Realty Times January 22, 2001

What Happened To OnePipeline's Promise?
by Blanche Evans

When I first met the team with OnePipeline, I thought they had the coolest business plan of 2000. They were the only technology company with a clear, provable idea of how to put money into real estate agents' pockets. OnePipeline had created a way to allow real estate agents to legally collect the loan origination fee by automating compliance in a patent-pending engine.

Wow! Agents could earn extra income (about one percent of the loan) and have a great way to offset commission challenges, and for much of the work that they are already doing for buyers. Other benefits included being able to instantly qualify buyers themselves, with no hand-off to a loan officer and waiting to find out that the buyer is only a tire-kicker. Then they could track the loan in a transaction platform to make sure everything closes on time.

With OnePipeline's plan, agents could lock in buyers more easily, make more money, have a point of difference in the marketplace, and have greater control over closings, all for only a little more work. What's not to love?

Apparently it is the "little more work" that is the problem. Despite what appears to be a gold nest egg on the ground, agents just didn't want to stoop over to pick it up. Even with the threat looming that banks will shortly be able to offer real estate services that don't require licensure, agents still didn't care whether they had the extra competitive compliance advantage or not. And that's too bad.

Despite a great idea and business plan, and a heavy media push, OnePipeline, with about 70 employees, and millions in funding, has only signed up about 7,000 agents in a year. Many of those have only used the program a few times. And that is after registering with OnePipeline saying they want it! This leaves Onepipeline with some "splaining to do" to their investors. How do you justify a rumored $35 million in venture capital?

Then OnePipeline met with Homestore and the NAR. And everything will change, or so OnePipeline hopes. They have retooled their marketing from the bottom-up approach to the top-down approach. From agents to portals and brokers as a better gateway to agents.

Now OnePipeline has a great story to tell investors. Under the terms of the deal, Homestore.com™ will use OnePipeline as its provider of automated legal compliance technology related to compensation for real estate professionals that assist with mortgage loan origination. Homestore.com also will acquire an undisclosed amount of equity in OnePipeline. The Automated Compliance System™ features a sophisticated Automated Compliance Engine (ACE)™ with workflow software that conforms to ever-changing laws, regulations and disclosure requirements governing real estate and mortgage lending. Perfect for Homestore's long-awaited eRealtor platform.

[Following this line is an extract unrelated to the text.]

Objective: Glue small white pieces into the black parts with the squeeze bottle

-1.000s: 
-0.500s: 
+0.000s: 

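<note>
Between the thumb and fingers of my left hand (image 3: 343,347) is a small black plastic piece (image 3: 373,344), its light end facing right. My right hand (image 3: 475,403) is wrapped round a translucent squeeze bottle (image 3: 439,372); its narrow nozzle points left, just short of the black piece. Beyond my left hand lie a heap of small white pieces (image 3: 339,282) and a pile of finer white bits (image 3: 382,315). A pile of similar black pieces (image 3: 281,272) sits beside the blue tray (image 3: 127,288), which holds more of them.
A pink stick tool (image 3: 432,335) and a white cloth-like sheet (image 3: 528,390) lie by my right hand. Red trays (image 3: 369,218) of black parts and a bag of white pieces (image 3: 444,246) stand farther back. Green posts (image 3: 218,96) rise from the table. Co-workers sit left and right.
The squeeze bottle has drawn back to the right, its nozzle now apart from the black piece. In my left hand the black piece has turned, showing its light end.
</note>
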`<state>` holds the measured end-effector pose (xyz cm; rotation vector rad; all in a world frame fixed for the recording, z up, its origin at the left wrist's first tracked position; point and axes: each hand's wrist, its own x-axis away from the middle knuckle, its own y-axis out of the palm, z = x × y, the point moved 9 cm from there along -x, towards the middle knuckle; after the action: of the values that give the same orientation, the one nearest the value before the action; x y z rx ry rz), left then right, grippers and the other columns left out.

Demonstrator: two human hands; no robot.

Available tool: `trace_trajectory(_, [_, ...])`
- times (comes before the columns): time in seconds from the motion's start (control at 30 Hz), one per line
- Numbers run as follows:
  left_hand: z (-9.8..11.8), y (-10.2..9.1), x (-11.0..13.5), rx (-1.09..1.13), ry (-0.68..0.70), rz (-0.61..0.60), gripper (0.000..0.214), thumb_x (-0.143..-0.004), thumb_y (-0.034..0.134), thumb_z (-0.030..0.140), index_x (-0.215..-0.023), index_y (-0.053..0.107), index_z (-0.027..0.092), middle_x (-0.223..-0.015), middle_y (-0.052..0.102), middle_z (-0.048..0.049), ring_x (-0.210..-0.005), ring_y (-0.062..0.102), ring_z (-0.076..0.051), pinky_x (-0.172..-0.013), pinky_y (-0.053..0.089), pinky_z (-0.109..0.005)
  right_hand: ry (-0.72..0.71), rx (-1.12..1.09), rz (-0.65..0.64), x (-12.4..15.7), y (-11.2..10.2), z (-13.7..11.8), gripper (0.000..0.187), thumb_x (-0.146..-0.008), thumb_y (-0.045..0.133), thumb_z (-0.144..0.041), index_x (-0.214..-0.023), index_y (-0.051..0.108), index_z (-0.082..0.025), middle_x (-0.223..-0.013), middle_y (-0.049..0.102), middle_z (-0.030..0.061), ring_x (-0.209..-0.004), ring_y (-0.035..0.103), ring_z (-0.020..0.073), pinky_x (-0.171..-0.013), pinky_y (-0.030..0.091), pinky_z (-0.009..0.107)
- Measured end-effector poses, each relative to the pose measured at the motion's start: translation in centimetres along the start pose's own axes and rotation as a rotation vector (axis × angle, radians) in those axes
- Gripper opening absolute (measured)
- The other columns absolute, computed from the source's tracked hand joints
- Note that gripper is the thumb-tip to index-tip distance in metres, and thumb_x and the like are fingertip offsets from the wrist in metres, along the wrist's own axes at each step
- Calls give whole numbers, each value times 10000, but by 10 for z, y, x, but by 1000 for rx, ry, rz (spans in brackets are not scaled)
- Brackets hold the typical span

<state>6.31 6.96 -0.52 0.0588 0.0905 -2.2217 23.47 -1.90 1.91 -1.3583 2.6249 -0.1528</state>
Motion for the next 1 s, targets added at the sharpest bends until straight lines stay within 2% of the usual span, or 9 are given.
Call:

The only problem for OnePipeline is there is no eRealtor platform yet, but investors are no doubt eager to give Homestore a chance to launch the platform no matter how long it takes. Why? Because of the top-down approach. Advertising directly to Realtors hasn't worked all that well, plus it is expensive to get sign-ups one at a time. But with the top-down approach, you can get many Realtors to sign-up. In theory.

Homestore so far has turned out to be a very expensive advertising medium for OnePipeline to register Realtors. But OnePipeline is pleased with the deal, because their association with the NAR and Homestore has opened a lot of doors. Take the just-announced contract between Crye-Leike and OnePipeline.

Crye-Leike, the 10th largest real estate company in the nation with approximately 2,100 agents, along with 1st Trust Bank for Savings has entered into an agreement with OnePipeline to act as a processing center for loans originated by Crye-Leike agents.

This is a sweetheart deal. Guess who owns an interest in 1st Trust Bank? Mr. Crye. By encouraging his agents to get compliant on OnePipeline's system, he also is assured that the brokerage will benefit with loan originations, one-stop-shopping at its best. One would assume that agents are already on board with 1st Trust. But maybe some weren't. An extra carrot of $250 per buyer is pretty tempting.

What happened to collecting the whole loan origination fee? They can if they still want to, but Crye-Lieke agents are only going to get $250 per loan, for sitting the buyer down and introducing them to the loan platform which pipelines right to the mortgage broker, 1st Trust Bank. Easy money.

Why is earning less money a good deal for agents? John Moran, spokesperson for OnePipeline, makes it all fall into place. OnePipeline's research revealed that agents want to be involved in the application process and are happy with earning less because they want to be involved at the beginning of the transaction. They are happy to turn it over to a loan officer to close it.

In other words, they just didn't want to work that hard, so OnePipeline changed its business model accordingly.

"We stepped back from being the lender to managing the compliance tasks," says Moran, "because we found that the agents were really only interested in doing a smaller portion of the originations, and kicking the rest over to a loan officer for support."

Moran and OnePipeline are confident that the new marketing formula is better and more realistically balanced between what agents are willing to do and what is fair compensation for them as well as OnePipeline's top-down partners.

"It cements the relationship at the local level," he says. "It makes sense to put ancillary services in the hands of the agents."